◆ **Exercise**:
Leave out any pictures and transcribe all other data below exactly.

[Source data]
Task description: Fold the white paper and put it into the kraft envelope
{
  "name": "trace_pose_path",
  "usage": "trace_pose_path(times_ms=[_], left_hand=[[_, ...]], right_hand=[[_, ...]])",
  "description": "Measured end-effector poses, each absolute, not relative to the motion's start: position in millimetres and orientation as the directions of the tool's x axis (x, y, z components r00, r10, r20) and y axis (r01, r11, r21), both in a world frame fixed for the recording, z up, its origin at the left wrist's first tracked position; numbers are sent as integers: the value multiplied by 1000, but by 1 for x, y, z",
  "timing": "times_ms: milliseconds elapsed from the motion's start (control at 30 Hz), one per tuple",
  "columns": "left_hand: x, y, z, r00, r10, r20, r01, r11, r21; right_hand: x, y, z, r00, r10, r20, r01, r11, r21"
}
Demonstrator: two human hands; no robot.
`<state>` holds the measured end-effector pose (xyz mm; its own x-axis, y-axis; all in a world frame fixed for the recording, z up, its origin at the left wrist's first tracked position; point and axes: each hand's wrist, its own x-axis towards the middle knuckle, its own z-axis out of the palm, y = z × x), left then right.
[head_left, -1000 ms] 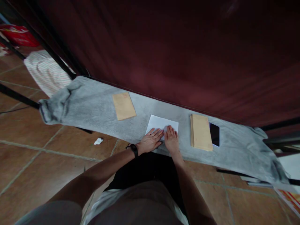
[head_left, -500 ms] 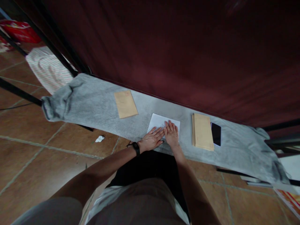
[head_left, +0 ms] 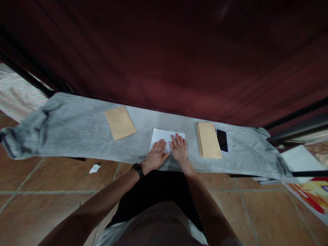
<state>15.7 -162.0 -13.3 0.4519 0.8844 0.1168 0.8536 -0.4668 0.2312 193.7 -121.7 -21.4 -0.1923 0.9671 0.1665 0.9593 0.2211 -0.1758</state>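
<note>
A sheet of white paper (head_left: 159,134) lies in front of me on the grey cloth, partly covered by both hands. My left hand (head_left: 155,157) rests flat on its left part, fingers stretched out, with a black band on the wrist. On the right part of the paper lies my right hand (head_left: 179,149), palm down and fingers spread. Between the two hands a strip of the paper shows. To the left is a single brown envelope (head_left: 121,123). A stack of brown envelopes (head_left: 209,140) lies to the right of my right hand.
A dark phone (head_left: 222,140) lies just right of the stack. The grey cloth (head_left: 84,133) covers a long narrow surface, with a dark red curtain (head_left: 164,61) behind it. A crumpled white scrap (head_left: 95,168) is on the tiled floor (head_left: 58,205).
My hands have moved apart, the left one toward the paper's left side, the right one still flat on the right. The whole view has shifted and turned slightly.
</note>
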Motion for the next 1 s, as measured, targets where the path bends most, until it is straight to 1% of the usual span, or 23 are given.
trace_pose_path(times_ms=[167, 233, 500, 700, 900, 1000], left_hand=[[29, -137, -7, 376, 926, 18, 903, -371, 218], [34, -128, -5, 359, 933, 6, 913, -353, 206], [37, -112, -4, 327, 944, 32, 928, -327, 176], [34, -106, -7, 297, 952, 75, 938, -305, 162], [28, -101, -14, 239, 963, 123, 958, -254, 134], [23, -100, -16, 219, 966, 138, 965, -235, 119]], right_hand=[[192, -122, -21, -180, 968, 173, 959, 212, -189], [192, -121, -22, -173, 969, 178, 959, 207, -195], [191, -120, -21, -156, 975, 161, 963, 187, -195], [191, -120, -23, -130, 973, 193, 964, 170, -204], [191, -122, -27, -56, 975, 214, 972, 102, -211], [195, -122, -28, -25, 974, 225, 969, 79, -235]])
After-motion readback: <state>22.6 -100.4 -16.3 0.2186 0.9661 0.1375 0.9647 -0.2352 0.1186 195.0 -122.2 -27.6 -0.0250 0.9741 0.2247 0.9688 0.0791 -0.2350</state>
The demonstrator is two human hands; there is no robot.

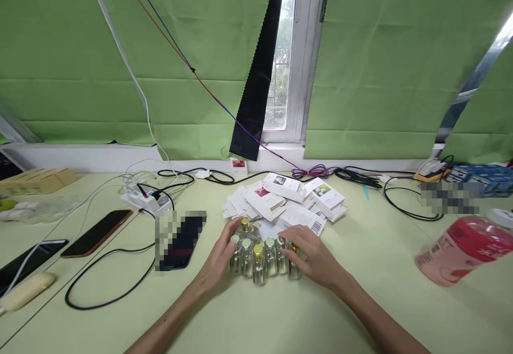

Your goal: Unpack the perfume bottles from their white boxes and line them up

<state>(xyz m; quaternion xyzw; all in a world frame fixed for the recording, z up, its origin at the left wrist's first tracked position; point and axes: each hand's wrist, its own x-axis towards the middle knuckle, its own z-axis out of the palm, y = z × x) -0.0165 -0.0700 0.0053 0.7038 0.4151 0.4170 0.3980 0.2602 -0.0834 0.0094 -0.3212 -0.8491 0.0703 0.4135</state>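
Observation:
Several small clear glass perfume bottles point(258, 268) stand upright in a cluster on the pale green table, with pale green or gold caps. A wider, gold-capped bottle point(245, 225) stands behind them on the left. My left hand point(216, 260) curves around the left side of the cluster, fingers apart, its thumb by a pale-capped bottle point(235, 258). On the right side, my right hand point(312, 252) is cupped with fingers spread, reaching over the end bottles. Its fingers partly hide a gold-capped bottle point(294, 268). Whether either hand presses on the glass is hard to make out.
Small white cartons point(266, 201) lie heaped behind the bottles. To the left are a phone point(186, 241), another phone point(96, 233), a looped black cable point(108, 307) and a power strip point(146, 201). A pink-labelled plastic jar point(460, 249) lies tilted at right.

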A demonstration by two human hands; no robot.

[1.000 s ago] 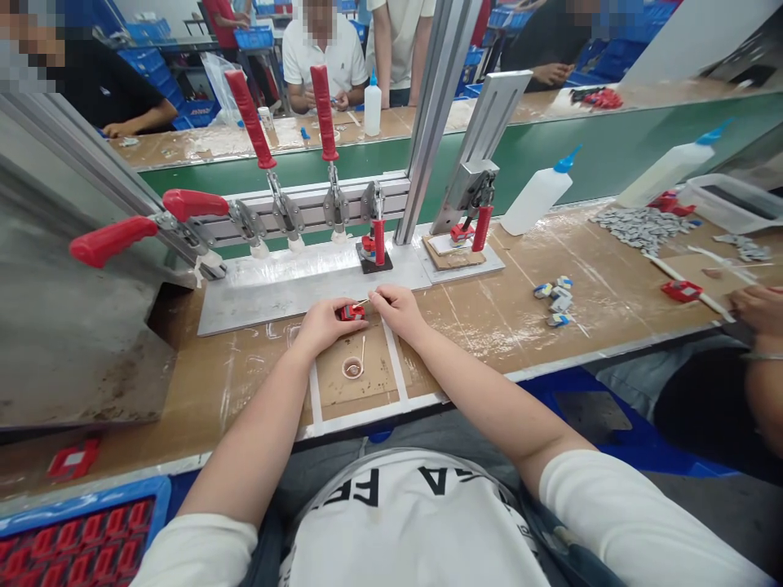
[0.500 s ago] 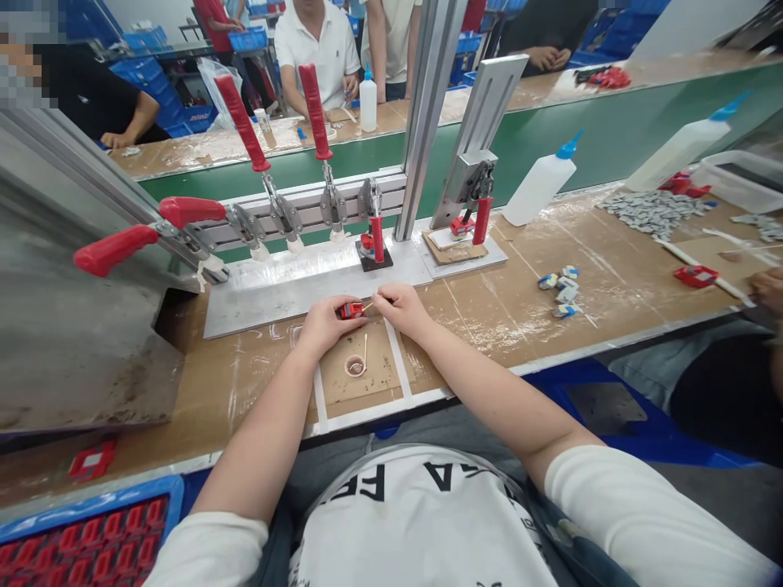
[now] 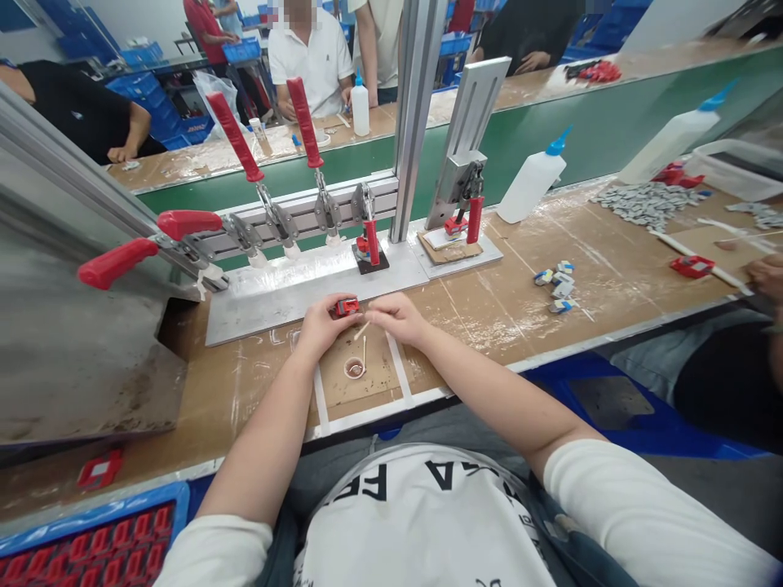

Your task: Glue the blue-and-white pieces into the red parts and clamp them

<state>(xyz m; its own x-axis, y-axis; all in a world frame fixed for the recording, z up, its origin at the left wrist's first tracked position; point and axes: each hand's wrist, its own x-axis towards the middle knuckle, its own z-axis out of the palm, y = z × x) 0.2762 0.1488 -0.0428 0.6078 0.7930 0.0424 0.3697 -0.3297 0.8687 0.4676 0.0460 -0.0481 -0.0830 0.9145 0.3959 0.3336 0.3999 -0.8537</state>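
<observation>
My left hand (image 3: 324,324) is closed around a small red plastic part (image 3: 347,306) with a grey insert, just in front of the metal base plate. My right hand (image 3: 397,316) pinches a thin wooden stick (image 3: 361,331), which slants down and to the left, apart from the red part. Below the hands, a small round cup (image 3: 354,368) with brownish contents stands on a stained cardboard sheet (image 3: 382,383). A second stick (image 3: 365,352) leans at the cup's right rim.
Toggle clamps with red handles (image 3: 304,122) stand behind the metal plate (image 3: 275,306). On the right are small grey blocks (image 3: 559,289), a white bottle (image 3: 531,187) and a pile of grey pieces (image 3: 648,204). A blue tray (image 3: 183,509) of red parts sits lower left. Other people work across the bench.
The stick in my right hand has swung away from the red part and now points down toward the cup. My left hand still holds the red part. The whole view has shifted slightly.
</observation>
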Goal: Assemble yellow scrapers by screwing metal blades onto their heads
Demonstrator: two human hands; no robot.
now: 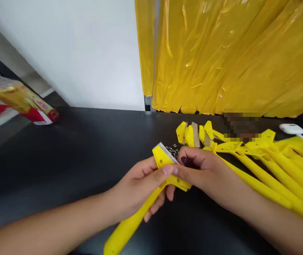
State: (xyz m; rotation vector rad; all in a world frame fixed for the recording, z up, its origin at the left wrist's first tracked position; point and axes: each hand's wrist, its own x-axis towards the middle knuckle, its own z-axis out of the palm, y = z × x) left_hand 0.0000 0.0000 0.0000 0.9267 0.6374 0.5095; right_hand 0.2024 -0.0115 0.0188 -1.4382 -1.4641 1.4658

◆ **Exercise result**:
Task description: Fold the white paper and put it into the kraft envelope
{
  "name": "trace_pose_path",
  "usage": "trace_pose_path(times_ms=[_], left_hand=[[_, ...]], right_hand=[[_, ...]])",
  "description": "Measured end-effector poses, each absolute, not relative to the motion's start: position in millimetres and orientation as the directions of the tool's x axis (x, y, z components r00, r10, r20) and y axis (r01, r11, r21), both in a world frame fixed for the recording, z up, its origin at the left wrist's first tracked position; numbers are sent as integers: the value multiplied by 1000, but by 1 for x, y, z",
  "timing": "times_ms: milliseconds elapsed from the motion's start (control at 30 Hz), one per tuple",
  "columns": "left_hand: x, y, z, r00, r10, r20, r01, r11, r21; right_hand: x, y, z, r00, r10, r20, r01, r11, r21"
}
Demonstrator: two human hands; no robot.
`<state>` holds the measured end-effector pose (xyz mm; its own x-axis, y-axis; all in a world frame fixed for the recording, z up, its origin at the left wrist's first tracked position; point and axes: each hand's wrist, its own x-axis towards the middle knuckle, its own z-axis out of the palm, y = z × x), left then right.
[head_left, -1000 ms] 
[head_left, -500 ms] 
[head_left, +0 ms] 
<state>15.7 -162.0 -13.3 0.4519 0.8844 0.1168 0.8536 -0.4668 0.2312 193.7 -121.7 -21.4 -0.1923 0.9671 0.1665 0.9593 0.2211 -0.1758</state>
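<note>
A sheet of white paper (head_left: 159,134) lies in front of me on the grey cloth, partly covered by both hands. My left hand (head_left: 155,157) rests flat on its left part, fingers stretched out, with a black band on the wrist. On the right part of the paper lies my right hand (head_left: 179,149), palm down and fingers spread. Between the two hands a strip of the paper shows. To the left is a single brown envelope (head_left: 121,123). A stack of brown envelopes (head_left: 209,140) lies to the right of my right hand.
A dark phone (head_left: 222,140) lies just right of the stack. The grey cloth (head_left: 84,133) covers a long narrow surface, with a dark red curtain (head_left: 164,61) behind it. A crumpled white scrap (head_left: 95,168) is on the tiled floor (head_left: 58,205).
My hands have moved apart, the left one toward the paper's left side, the right one still flat on the right. The whole view has shifted and turned slightly.
</note>
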Motion for the next 1 s, as measured, targets where the path bends most, until it is straight to 1% of the usual span, or 23 are given.
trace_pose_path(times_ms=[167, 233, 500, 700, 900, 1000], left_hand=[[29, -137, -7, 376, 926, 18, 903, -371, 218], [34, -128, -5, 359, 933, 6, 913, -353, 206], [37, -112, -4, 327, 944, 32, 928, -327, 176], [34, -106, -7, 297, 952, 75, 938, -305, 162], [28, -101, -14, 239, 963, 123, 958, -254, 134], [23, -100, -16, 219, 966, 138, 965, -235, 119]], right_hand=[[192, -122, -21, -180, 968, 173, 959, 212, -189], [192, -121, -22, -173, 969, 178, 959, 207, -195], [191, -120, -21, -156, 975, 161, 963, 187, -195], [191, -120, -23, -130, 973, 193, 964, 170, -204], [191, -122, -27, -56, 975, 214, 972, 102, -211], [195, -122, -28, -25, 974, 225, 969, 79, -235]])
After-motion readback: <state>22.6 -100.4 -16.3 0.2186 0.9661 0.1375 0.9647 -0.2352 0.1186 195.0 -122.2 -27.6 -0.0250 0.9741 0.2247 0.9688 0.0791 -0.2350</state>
The demonstrator is two human hands; there is no robot.


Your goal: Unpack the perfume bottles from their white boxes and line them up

<state>(xyz m; quaternion xyzw; all in a world frame fixed for the recording, z up, its origin at the left wrist's first tracked position; point and axes: each hand's wrist, its own x-axis towards the middle knuckle, its own z-axis out of the palm, y = z × x) -0.0165 -0.0700 0.0053 0.7038 0.4151 0.4170 0.3980 0.2602 -0.0834 0.0094 -0.3212 -0.8491 0.0703 0.4135</state>
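Observation:
Several small clear glass perfume bottles point(258, 268) stand upright in a cluster on the pale green table, with pale green or gold caps. A wider, gold-capped bottle point(245, 225) stands behind them on the left. My left hand point(216, 260) curves around the left side of the cluster, fingers apart, its thumb by a pale-capped bottle point(235, 258). On the right side, my right hand point(312, 252) is cupped with fingers spread, reaching over the end bottles. Its fingers partly hide a gold-capped bottle point(294, 268). Whether either hand presses on the glass is hard to make out.
Small white cartons point(266, 201) lie heaped behind the bottles. To the left are a phone point(186, 241), another phone point(96, 233), a looped black cable point(108, 307) and a power strip point(146, 201). A pink-labelled plastic jar point(460, 249) lies tilted at right.
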
A demonstration by two human hands; no robot.

[1.000 s ago] 
[0.500 s ago] 
[now] 

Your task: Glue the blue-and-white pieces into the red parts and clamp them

<state>(xyz m; its own x-axis, y-axis; all in a world frame fixed for the recording, z up, its origin at the left wrist's first tracked position; point and axes: each hand's wrist, its own x-axis towards the middle knuckle, its own z-axis out of the palm, y = z × x) 0.2762 0.1488 -0.0428 0.6078 0.7930 0.0424 0.3697 -0.3297 0.8687 0.4676 0.0460 -0.0481 -0.0830 0.9145 0.3959 0.3336 0.3999 -0.8537</state>
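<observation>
My left hand (image 3: 324,324) is closed around a small red plastic part (image 3: 347,306) with a grey insert, just in front of the metal base plate. My right hand (image 3: 397,316) pinches a thin wooden stick (image 3: 361,331), which slants down and to the left, apart from the red part. Below the hands, a small round cup (image 3: 354,368) with brownish contents stands on a stained cardboard sheet (image 3: 382,383). A second stick (image 3: 365,352) leans at the cup's right rim.
Toggle clamps with red handles (image 3: 304,122) stand behind the metal plate (image 3: 275,306). On the right are small grey blocks (image 3: 559,289), a white bottle (image 3: 531,187) and a pile of grey pieces (image 3: 648,204). A blue tray (image 3: 183,509) of red parts sits lower left. Other people work across the bench.
The stick in my right hand has swung away from the red part and now points down toward the cup. My left hand still holds the red part. The whole view has shifted slightly.
</observation>
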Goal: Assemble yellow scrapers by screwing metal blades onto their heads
Demonstrator: two human hands; no robot.
now: 
State: (xyz m; rotation vector rad; all in a world frame fixed for the recording, z up, its origin at the left wrist's first tracked position; point and axes: each hand's wrist, its own x-axis towards the middle knuckle, its own z-axis out of the palm, y = z × x) left_hand 0.0000 0.0000 0.0000 0.9267 0.6374 0.5095; right_hand 0.2024 -0.0115 0.0188 -1.4382 -1.4641 1.4658

Nothing remains to add to the answer.